▶ [Problem requirements]: Each record should be given again exactly, and any picture in it left out.
Start of Source data
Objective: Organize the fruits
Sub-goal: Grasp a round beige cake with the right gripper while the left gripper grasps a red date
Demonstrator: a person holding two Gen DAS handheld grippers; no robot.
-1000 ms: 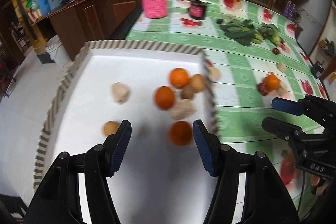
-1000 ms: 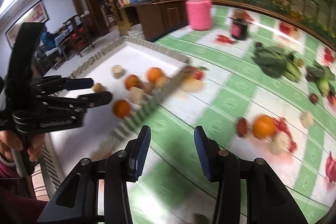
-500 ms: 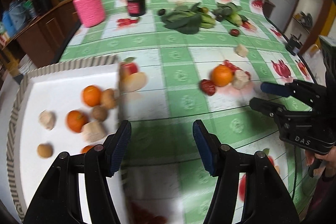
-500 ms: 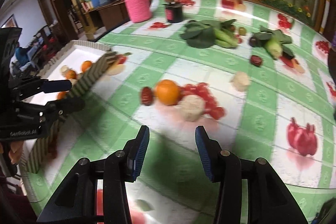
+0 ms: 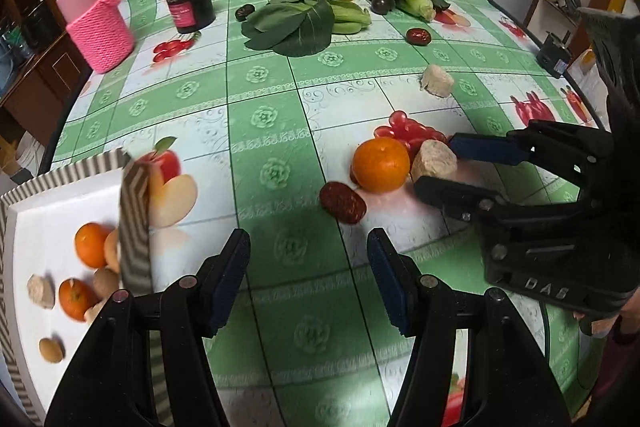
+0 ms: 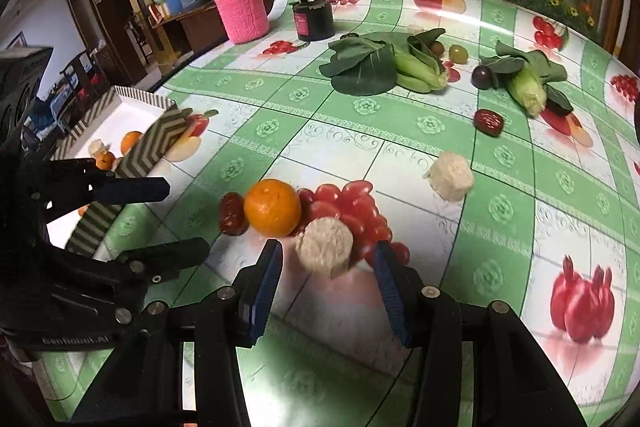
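Note:
An orange (image 5: pixel 381 164) (image 6: pixel 272 207), a red date (image 5: pixel 343 201) (image 6: pixel 231 213) and a beige round chunk (image 5: pixel 434 160) (image 6: pixel 325 246) lie together on the green checked tablecloth. My right gripper (image 6: pixel 326 269) (image 5: pixel 438 167) is open with the beige chunk between its fingertips. My left gripper (image 5: pixel 308 277) (image 6: pixel 176 215) is open and empty, just short of the date. A white tray (image 5: pixel 24 227) (image 6: pixel 136 107) with a striped rim at the left holds several oranges and brown fruits.
A second beige chunk (image 6: pixel 450 175) (image 5: pixel 437 80) and another red date (image 6: pixel 489 121) lie farther back. Leafy greens (image 6: pixel 368 63), corn (image 6: pixel 528 93), a dark plum (image 6: pixel 481 76), a black jar (image 6: pixel 313 19) and a pink knitted jar (image 6: pixel 240 11) stand at the back.
Both grippers swung right from the tray to the loose fruit group. The right gripper advanced until the beige chunk sits between its fingertips. Both stay open.

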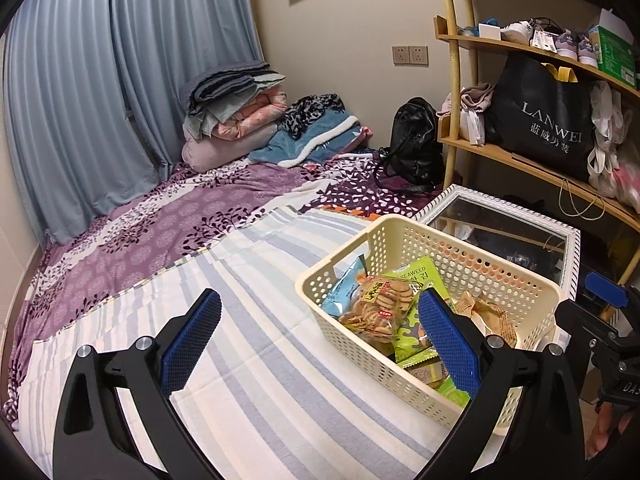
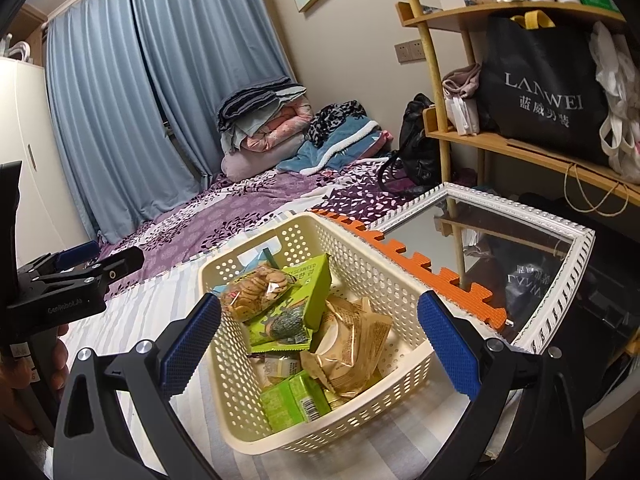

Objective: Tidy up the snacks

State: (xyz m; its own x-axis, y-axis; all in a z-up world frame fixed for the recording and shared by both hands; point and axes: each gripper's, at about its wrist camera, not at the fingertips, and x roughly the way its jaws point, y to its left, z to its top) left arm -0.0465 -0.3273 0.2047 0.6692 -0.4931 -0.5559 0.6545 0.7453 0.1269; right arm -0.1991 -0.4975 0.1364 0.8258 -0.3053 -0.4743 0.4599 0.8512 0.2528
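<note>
Blue-padded fingers of my right gripper (image 2: pixel 320 344) stand wide apart and empty, framing the cream basket (image 2: pixel 360 408) just ahead on the striped sheet (image 2: pixel 132 312) of the bed. Inside it I see a bag of round crackers (image 2: pixel 256 292) lying on top of a green seaweed pack (image 2: pixel 308 296), with tan wrapped snacks (image 2: pixel 352 344) beside them and a green packet (image 2: pixel 296 400) at the near end. My left gripper (image 1: pixel 320 344) is also spread and holding nothing, its right pad in front of the basket's near wall. An orange foam mat (image 2: pixel 424 268) and a white-framed mirror (image 2: pixel 560 280) lie beyond the basket.
</note>
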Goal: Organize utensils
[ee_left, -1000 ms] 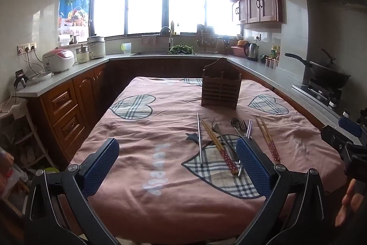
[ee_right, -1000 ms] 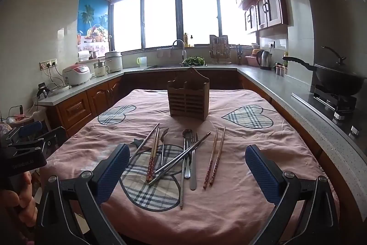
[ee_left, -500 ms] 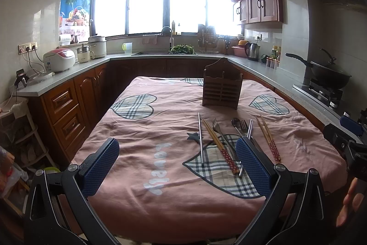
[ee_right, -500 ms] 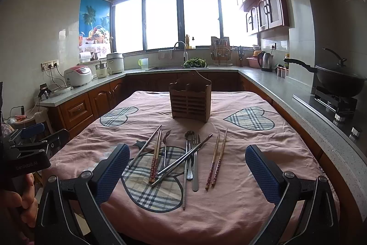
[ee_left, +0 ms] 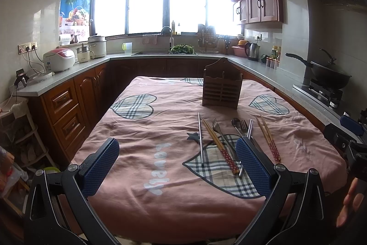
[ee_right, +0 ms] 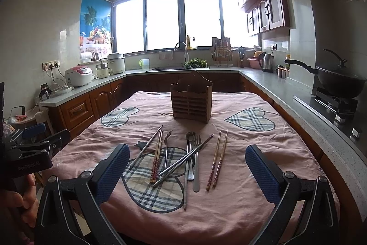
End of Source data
▶ [Answer section]:
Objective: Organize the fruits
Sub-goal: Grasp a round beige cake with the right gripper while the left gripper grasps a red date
Demonstrator: a person holding two Gen DAS handheld grippers; no robot.
-1000 ms: 
-1000 ms: 
-500 ms: 
-500 ms: 
+0 ms: 
+0 ms: 
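Note:
An orange (image 5: pixel 381 164) (image 6: pixel 272 207), a red date (image 5: pixel 343 201) (image 6: pixel 231 213) and a beige round chunk (image 5: pixel 434 160) (image 6: pixel 325 246) lie together on the green checked tablecloth. My right gripper (image 6: pixel 326 269) (image 5: pixel 438 167) is open with the beige chunk between its fingertips. My left gripper (image 5: pixel 308 277) (image 6: pixel 176 215) is open and empty, just short of the date. A white tray (image 5: pixel 24 227) (image 6: pixel 136 107) with a striped rim at the left holds several oranges and brown fruits.
A second beige chunk (image 6: pixel 450 175) (image 5: pixel 437 80) and another red date (image 6: pixel 489 121) lie farther back. Leafy greens (image 6: pixel 368 63), corn (image 6: pixel 528 93), a dark plum (image 6: pixel 481 76), a black jar (image 6: pixel 313 19) and a pink knitted jar (image 6: pixel 240 11) stand at the back.
Both grippers swung right from the tray to the loose fruit group. The right gripper advanced until the beige chunk sits between its fingertips. Both stay open.
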

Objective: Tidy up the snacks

State: (xyz m; its own x-axis, y-axis; all in a z-up world frame fixed for the recording and shared by both hands; point and axes: each gripper's, at about its wrist camera, not at the fingertips, and x roughly the way its jaws point, y to its left, z to its top) left arm -0.0465 -0.3273 0.2047 0.6692 -0.4931 -0.5559 0.6545 0.7453 0.1269; right arm -0.1991 -0.4975 0.1364 0.8258 -0.3053 -0.4743 0.4599 0.8512 0.2528
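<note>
Blue-padded fingers of my right gripper (image 2: pixel 320 344) stand wide apart and empty, framing the cream basket (image 2: pixel 360 408) just ahead on the striped sheet (image 2: pixel 132 312) of the bed. Inside it I see a bag of round crackers (image 2: pixel 256 292) lying on top of a green seaweed pack (image 2: pixel 308 296), with tan wrapped snacks (image 2: pixel 352 344) beside them and a green packet (image 2: pixel 296 400) at the near end. My left gripper (image 1: pixel 320 344) is also spread and holding nothing, its right pad in front of the basket's near wall. An orange foam mat (image 2: pixel 424 268) and a white-framed mirror (image 2: pixel 560 280) lie beyond the basket.
</note>
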Goal: Organize utensils
[ee_left, -1000 ms] 
[ee_right, -1000 ms] 
[ee_left, -500 ms] 
[ee_right, -500 ms] 
[ee_left, +0 ms] 
[ee_right, +0 ms] 

Nothing further remains to be added to the answer.